--- Task input ---
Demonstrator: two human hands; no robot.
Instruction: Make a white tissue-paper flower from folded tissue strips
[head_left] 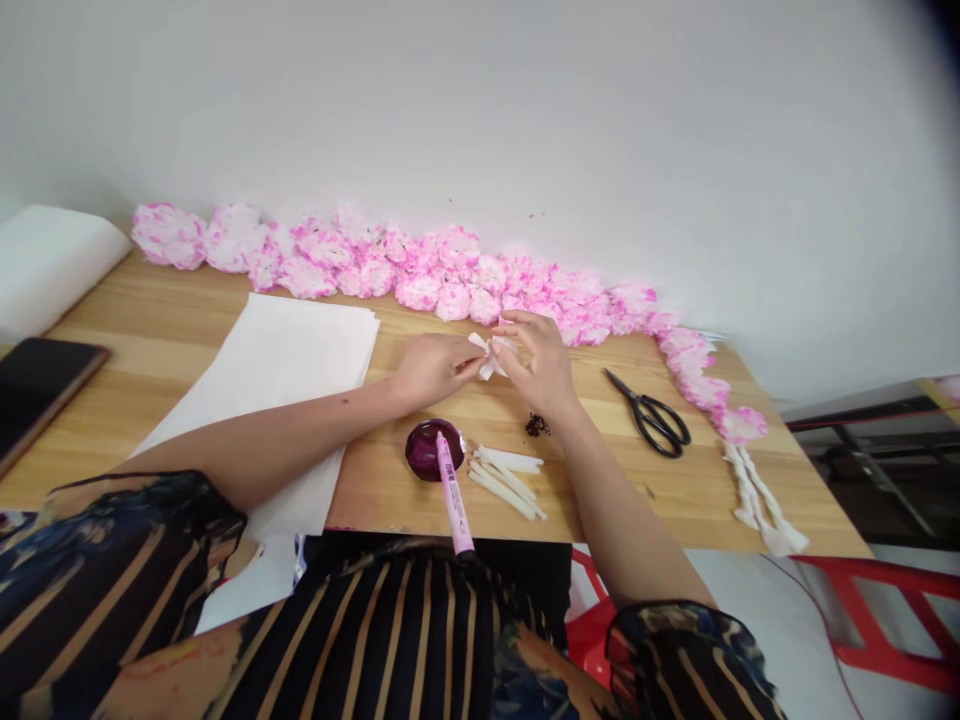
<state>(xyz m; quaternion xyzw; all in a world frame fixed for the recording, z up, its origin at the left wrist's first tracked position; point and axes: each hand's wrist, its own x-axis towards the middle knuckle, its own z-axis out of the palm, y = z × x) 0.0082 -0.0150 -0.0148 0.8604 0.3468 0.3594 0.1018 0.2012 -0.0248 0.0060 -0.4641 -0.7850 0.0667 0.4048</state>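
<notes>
Near the middle of the table, my left hand point(439, 371) pinches one side of a small crumpled white tissue flower point(491, 358). My right hand point(541, 362) is on the flower's other side, its thumb and fingers curved round the tissue. Just below my left hand, a pink marker point(452, 492) leans across a small dark purple dish point(424, 450). Several thin white paper rolls point(506, 482) lie to the right of the dish. A little bundle of black ties point(537, 426) is beside my right wrist.
Pink-and-white paper flowers point(450, 270) line the wall side. Black scissors point(649, 412) lie right of my right forearm. White sheets point(285, 350) are partly under my left forearm. A phone point(45, 390) and a white roll point(56, 262) are at far left; twisted white tissue point(757, 505) lies at right.
</notes>
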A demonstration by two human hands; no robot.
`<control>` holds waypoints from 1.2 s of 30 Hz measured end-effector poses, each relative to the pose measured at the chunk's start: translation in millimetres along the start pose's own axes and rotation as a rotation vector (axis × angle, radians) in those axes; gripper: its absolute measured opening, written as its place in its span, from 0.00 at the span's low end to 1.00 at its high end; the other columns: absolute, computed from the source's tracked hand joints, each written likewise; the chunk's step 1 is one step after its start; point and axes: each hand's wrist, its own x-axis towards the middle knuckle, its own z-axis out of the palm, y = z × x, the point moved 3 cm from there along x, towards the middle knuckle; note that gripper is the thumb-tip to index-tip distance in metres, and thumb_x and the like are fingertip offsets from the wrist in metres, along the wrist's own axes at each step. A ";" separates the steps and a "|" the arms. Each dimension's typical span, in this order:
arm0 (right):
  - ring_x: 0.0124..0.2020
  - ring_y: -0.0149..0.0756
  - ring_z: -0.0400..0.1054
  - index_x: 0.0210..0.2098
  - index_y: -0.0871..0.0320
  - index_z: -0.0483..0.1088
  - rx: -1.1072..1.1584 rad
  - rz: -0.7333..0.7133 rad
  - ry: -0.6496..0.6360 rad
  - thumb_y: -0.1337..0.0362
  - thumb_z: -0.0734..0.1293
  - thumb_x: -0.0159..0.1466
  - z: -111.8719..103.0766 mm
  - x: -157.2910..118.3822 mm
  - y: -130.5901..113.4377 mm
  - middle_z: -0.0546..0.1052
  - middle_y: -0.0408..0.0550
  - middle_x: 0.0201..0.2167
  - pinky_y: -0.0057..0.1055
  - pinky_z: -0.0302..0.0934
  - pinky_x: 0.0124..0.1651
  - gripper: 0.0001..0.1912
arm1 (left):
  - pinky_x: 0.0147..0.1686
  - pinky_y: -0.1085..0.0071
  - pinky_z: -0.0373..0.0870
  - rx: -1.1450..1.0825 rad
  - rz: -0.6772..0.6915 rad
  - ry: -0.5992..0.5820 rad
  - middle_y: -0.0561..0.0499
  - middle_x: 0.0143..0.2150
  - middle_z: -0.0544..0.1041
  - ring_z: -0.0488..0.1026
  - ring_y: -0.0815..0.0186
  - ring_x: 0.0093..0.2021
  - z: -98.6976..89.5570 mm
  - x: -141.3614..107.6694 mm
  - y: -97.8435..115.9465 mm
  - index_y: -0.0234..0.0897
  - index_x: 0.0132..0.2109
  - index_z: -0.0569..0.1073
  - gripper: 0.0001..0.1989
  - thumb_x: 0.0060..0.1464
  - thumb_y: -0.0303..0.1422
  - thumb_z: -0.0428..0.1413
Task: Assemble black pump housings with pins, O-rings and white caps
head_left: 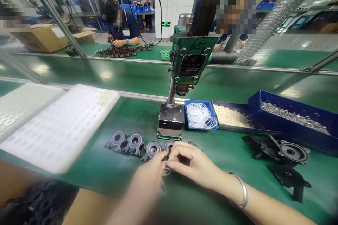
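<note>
My left hand (150, 173) is blurred, its fingers closed around thin clear rings (166, 172), some of which hang below the fingertips. My right hand (188, 160), with a metal bangle at the wrist, meets it from the right; its thumb and index finger are pinched together at the rings. Just beyond both hands, black round housings (135, 141) lie in a row on the green mat, partly hidden by my fingers. A blue tray of white rings (200, 116) stands behind, right of the press base (171, 117).
The green press head (194, 59) hangs above its base. Bins of beige pieces (231, 116) and metal screws (295, 116) stand at right, with loose black parts (290, 165) before them. White foam trays (63, 126) lie left. A co-worker (126, 24) sits across the line.
</note>
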 end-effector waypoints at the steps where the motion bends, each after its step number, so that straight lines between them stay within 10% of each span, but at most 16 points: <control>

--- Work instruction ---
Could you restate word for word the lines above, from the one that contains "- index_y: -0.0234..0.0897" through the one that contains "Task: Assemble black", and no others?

--- Answer box ---
  - index_y: -0.0234..0.0897
  - index_x: 0.0132..0.2109
  - index_z: -0.0569..0.1073
  - gripper: 0.0001..0.1989
  - thumb_x: 0.0060..0.1464
  - thumb_y: -0.0303..0.1422
  - thumb_z: -0.0428..0.1413
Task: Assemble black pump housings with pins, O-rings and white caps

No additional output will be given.